= Parsforte =

Parsforte (in English: Parsforte, with the special styling PARSFORTE International Magazine) is an international art and culture magazine that focuses on contemporary art, design, and visual culture, as well as the introduction of international artists and the publication of art articles, and in particular addresses the art of Iran, the Middle East, and Italy within global contexts. This magazine is published in two formats, print (ISSN 2816-0000) and online (ISSN 2816-6019), by Rima Publishing, a subsidiary of Rima Holding and the Rima Cultural Association (Rima APS). Its managing director and editor-in-chief is Amir Amin Sharifi, an artist, curator, and cultural manager with international experience in organizing exhibitions.

== History and focus ==
Parsforte was founded in the early 2020s and, from the outset, as a bilingual (English–Italian) publication, began its activity as an analytical art magazine that introduced contemporary and emerging artists of the world and their presence in the European art scene.

The magazine’s editorial goal is to promote intercultural dialogue between the visual arts of East and West. The magazine is published in both print and digital formats, and its issues are archived and available to the public on Amazon Kindle, Internet Archive, and Issuu.

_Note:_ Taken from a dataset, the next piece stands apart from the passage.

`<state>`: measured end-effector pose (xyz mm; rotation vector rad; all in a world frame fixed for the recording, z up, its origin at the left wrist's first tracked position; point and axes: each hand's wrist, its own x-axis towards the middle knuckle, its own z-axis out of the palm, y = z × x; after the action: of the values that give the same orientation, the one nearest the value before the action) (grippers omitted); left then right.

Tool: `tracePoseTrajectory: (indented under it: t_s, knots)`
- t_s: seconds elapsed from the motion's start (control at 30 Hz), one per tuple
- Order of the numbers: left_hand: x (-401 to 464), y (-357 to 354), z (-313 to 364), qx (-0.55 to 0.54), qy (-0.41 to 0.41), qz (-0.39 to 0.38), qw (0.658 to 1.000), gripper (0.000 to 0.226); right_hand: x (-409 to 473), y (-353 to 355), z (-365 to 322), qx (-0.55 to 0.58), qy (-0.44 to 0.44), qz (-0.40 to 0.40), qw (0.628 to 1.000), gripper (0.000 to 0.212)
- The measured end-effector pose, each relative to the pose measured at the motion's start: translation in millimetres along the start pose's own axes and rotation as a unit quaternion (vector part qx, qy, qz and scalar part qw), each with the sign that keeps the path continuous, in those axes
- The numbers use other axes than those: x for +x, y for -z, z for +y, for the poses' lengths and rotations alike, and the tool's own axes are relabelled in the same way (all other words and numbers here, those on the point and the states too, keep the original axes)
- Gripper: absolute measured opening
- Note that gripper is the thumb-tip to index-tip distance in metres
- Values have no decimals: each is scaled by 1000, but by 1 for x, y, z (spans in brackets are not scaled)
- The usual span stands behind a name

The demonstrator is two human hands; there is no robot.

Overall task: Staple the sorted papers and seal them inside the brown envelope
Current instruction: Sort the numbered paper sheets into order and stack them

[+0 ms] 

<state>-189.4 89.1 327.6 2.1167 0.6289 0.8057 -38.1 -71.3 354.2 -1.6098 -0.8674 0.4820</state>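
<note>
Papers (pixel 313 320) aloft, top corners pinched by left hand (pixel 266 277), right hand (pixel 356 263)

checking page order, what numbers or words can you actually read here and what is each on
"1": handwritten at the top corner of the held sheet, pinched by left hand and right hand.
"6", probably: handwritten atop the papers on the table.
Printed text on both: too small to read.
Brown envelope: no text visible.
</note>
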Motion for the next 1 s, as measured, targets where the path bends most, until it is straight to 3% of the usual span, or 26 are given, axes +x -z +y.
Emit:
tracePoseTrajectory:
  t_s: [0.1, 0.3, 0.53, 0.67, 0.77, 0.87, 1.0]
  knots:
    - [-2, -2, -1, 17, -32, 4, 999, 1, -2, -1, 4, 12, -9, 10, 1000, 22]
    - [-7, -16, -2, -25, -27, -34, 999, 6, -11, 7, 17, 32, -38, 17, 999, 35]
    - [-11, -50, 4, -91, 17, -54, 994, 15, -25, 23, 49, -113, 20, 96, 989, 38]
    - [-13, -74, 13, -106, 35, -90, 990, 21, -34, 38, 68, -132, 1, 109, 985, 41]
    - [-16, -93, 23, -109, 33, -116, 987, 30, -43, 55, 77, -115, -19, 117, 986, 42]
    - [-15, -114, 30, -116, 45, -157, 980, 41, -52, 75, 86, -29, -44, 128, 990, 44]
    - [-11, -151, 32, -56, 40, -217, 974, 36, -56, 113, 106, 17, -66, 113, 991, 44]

Parsforte is also registered with Library and Archives Canada and is accessible in national bibliographic databases.

== Exhibitions and activities ==
Since its founding, Parsforte has actively organized numerous exhibitions in Tbilisi, Dubai, İzmir, and Rome, and other European cities, showcasing the works of Iranian, Middle Eastern, European, and international artists without any limitation. Photo reports of the exhibitions are printed and presented in the magazine. The 105th exhibition of this magazine in the summer of 2025 in Rome was well received by audiences. Through its curatorial activities, the magazine has played an effective role in promoting intercultural dialogue and introducing contemporary art. The group and solo exhibitions of this magazine and these art events have received wide coverage in Italian media and were reviewed in publications such as OggiRoma, PrimaPaginaNews, Meridiana Notizie, Tuscia Times, La Voce del Lazio, Radio Roma Capitale, Fatti Italiani, Cavaliere News, Notizie Romane, and Artribune.

Special coverage of this event in media such as AGR Online, AboutArtOnline, Cavaliere News, and AGR TV has attracted attention and audience appreciation. The aforementioned exhibitions and other organized events reflect Parsforte’s ongoing commitment to presenting contemporary art and emerging artists without any borders or limitations.

Reports and analyses published in independent Italian media, including La Voce del Lazio, Radio Roma Capitale, Fatti Italiani, Cavaliere News, Notizie Romane, and Artribune, are considered a confirmation of the importance of these activities and their impact on the contemporary art scene. One of Parsforte’s important hallmarks is supporting women artists and the special promotion of women’s art, in such a way that in the archive of this magazine, most of the introduced artists are women artists.

== Independent recognition and media coverage ==
Parsforte has been commended by independent publications and cultural media as a magazine that plays both a publishing role and a curatorial role. Italian cultural media such as Exibart have listed Parsforte among publishers and organizers active in the field of contemporary art in Italy. Sattin Magazine has also referred to Parsforte’s role in introducing and promoting contemporary art of Iran and the Middle East among European audiences. The reflection of Parsforte’s activities in independent media is evidence of its active and effective presence in the Italian art scene and of the curatorial role in leading the magazine’s cultural projects.

== Archival and publication records ==
Previous issues of Parsforte are preserved in public digital archives. The registration of this magazine in Library and Archives Canada and its listings on Amazon, Issuu, and Internet Archive provide evidence of its credibility and continuity of publishing activity and enable access for international researchers and readers.